__TASK DETAILS__
Start at the line in the entries below that contains "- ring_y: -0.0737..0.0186", stop at the line that contains "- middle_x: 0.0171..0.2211", and output exactly the lines in that span, both ends included.

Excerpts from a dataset
»»

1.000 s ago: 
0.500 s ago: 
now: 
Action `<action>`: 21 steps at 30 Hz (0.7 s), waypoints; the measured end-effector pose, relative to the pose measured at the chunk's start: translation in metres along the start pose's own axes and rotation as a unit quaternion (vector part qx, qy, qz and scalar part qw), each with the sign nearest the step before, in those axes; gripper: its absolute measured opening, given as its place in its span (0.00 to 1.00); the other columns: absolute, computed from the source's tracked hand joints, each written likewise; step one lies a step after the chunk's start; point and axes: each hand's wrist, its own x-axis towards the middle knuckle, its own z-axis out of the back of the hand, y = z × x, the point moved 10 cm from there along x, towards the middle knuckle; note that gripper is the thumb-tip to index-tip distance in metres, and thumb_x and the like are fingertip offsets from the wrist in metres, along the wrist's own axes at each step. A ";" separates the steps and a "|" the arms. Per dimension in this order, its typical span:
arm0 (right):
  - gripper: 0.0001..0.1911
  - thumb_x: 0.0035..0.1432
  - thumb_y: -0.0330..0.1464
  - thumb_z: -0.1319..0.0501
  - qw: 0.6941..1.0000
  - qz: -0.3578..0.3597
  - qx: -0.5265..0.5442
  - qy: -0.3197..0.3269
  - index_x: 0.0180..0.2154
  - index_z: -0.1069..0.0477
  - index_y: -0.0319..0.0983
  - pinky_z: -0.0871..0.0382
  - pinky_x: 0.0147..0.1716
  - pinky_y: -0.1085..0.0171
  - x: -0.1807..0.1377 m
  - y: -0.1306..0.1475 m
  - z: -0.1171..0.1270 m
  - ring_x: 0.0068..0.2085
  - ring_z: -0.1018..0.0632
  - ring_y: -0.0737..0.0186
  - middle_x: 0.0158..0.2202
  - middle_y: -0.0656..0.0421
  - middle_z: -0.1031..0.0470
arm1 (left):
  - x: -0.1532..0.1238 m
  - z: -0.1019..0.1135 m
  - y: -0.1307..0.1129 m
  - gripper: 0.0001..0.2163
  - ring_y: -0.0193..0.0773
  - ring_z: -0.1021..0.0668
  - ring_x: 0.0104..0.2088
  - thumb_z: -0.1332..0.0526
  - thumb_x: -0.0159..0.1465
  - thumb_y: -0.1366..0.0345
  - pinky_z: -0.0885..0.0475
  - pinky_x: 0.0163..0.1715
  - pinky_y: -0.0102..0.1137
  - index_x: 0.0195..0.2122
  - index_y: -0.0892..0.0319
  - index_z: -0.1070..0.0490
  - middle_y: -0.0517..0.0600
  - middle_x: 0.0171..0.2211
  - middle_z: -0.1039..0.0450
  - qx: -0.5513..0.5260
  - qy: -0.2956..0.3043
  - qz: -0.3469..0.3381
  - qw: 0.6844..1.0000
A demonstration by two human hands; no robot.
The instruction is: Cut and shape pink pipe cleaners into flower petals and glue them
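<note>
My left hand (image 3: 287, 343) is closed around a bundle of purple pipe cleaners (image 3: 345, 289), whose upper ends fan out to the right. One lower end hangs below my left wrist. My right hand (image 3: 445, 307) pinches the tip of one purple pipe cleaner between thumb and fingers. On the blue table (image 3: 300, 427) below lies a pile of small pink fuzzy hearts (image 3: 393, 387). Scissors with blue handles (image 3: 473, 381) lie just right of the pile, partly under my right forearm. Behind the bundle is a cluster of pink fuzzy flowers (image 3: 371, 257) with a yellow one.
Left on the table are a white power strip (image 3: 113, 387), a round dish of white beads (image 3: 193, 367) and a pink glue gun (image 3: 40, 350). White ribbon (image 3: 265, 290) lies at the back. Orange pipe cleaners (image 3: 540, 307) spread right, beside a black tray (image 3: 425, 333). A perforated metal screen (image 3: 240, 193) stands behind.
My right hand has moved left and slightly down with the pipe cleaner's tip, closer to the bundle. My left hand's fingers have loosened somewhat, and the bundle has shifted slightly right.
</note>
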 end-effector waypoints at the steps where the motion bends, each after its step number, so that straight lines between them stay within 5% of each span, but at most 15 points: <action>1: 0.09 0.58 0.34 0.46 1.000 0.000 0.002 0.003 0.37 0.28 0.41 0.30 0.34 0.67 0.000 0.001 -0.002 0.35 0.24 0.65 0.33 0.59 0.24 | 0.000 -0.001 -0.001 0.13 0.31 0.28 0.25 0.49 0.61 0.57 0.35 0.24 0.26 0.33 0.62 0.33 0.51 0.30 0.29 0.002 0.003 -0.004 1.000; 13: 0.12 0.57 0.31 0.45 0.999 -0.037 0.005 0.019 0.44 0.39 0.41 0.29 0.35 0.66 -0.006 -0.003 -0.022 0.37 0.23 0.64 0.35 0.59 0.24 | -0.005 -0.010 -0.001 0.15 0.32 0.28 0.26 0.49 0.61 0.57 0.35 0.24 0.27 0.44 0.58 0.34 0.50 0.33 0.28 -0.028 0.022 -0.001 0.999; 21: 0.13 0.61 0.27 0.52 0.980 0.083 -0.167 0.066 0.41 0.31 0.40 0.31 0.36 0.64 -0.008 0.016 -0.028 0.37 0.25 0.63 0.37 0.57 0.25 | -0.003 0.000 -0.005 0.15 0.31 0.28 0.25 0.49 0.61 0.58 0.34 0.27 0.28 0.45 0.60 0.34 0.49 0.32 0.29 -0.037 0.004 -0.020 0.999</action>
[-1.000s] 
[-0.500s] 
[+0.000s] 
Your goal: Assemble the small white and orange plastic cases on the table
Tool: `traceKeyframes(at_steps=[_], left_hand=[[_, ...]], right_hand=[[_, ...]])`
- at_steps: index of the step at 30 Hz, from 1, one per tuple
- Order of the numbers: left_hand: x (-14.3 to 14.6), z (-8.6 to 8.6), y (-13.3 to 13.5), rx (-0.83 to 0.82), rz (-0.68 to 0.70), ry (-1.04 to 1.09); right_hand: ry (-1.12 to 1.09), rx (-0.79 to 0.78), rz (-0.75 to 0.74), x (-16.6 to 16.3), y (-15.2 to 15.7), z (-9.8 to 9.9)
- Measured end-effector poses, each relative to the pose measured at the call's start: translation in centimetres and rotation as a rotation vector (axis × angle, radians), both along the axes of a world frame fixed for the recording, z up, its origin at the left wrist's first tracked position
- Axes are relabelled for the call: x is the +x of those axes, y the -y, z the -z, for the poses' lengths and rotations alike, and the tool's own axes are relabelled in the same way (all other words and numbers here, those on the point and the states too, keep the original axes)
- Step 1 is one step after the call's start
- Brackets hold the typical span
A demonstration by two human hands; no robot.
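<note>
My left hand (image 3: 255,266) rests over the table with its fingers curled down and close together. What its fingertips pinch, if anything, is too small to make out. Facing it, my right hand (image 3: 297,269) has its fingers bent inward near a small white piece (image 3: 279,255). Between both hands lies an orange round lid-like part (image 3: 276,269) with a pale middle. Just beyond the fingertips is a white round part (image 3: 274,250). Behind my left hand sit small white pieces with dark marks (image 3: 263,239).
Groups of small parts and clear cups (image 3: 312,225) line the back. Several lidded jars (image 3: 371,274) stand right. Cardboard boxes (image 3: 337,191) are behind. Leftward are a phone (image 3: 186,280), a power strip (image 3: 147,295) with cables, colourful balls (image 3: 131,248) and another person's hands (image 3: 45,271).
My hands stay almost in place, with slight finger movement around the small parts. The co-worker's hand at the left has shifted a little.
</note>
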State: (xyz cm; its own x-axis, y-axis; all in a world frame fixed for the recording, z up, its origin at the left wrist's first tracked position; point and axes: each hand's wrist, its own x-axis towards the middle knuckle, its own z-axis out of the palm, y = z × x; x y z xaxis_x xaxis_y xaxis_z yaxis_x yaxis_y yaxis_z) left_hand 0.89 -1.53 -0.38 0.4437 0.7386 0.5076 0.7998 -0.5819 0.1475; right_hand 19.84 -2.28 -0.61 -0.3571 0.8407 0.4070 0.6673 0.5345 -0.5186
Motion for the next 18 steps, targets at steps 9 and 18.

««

__RESPONSE__
  - ring_y: -0.0737..0.0186
  - middle_x: 0.0158..0.2202
  - middle_y: -0.0656..0.0421
  - middle_z: -0.1031..0.0470
arm1 (left):
  - x: -0.1532..0.1238 m
  - z: -0.1019..0.1135 m
  - y: -0.1307..0.1129 m
  - gripper: 0.0001..0.2163
  - ring_y: -0.0193..0.0773
  - ring_z: -0.1021..0.0668
  - ring_x: 0.0104..0.2088
  - thumb_z: -0.1332..0.0526
  - thumb_x: -0.0159..0.1465
  - thumb_y: -0.1366..0.0345
  - pinky_z: -0.0885..0.0475
  - pinky_x: 0.0163..0.1715
  - pinky_y: -0.0102..0.1137
  - index_x: 0.0195..0.2122
  - index_y: -0.0892..0.0319
  - index_z: -0.1070..0.0490
  - middle_y: -0.0517..0.0600
  - middle_x: 0.0171..0.2211

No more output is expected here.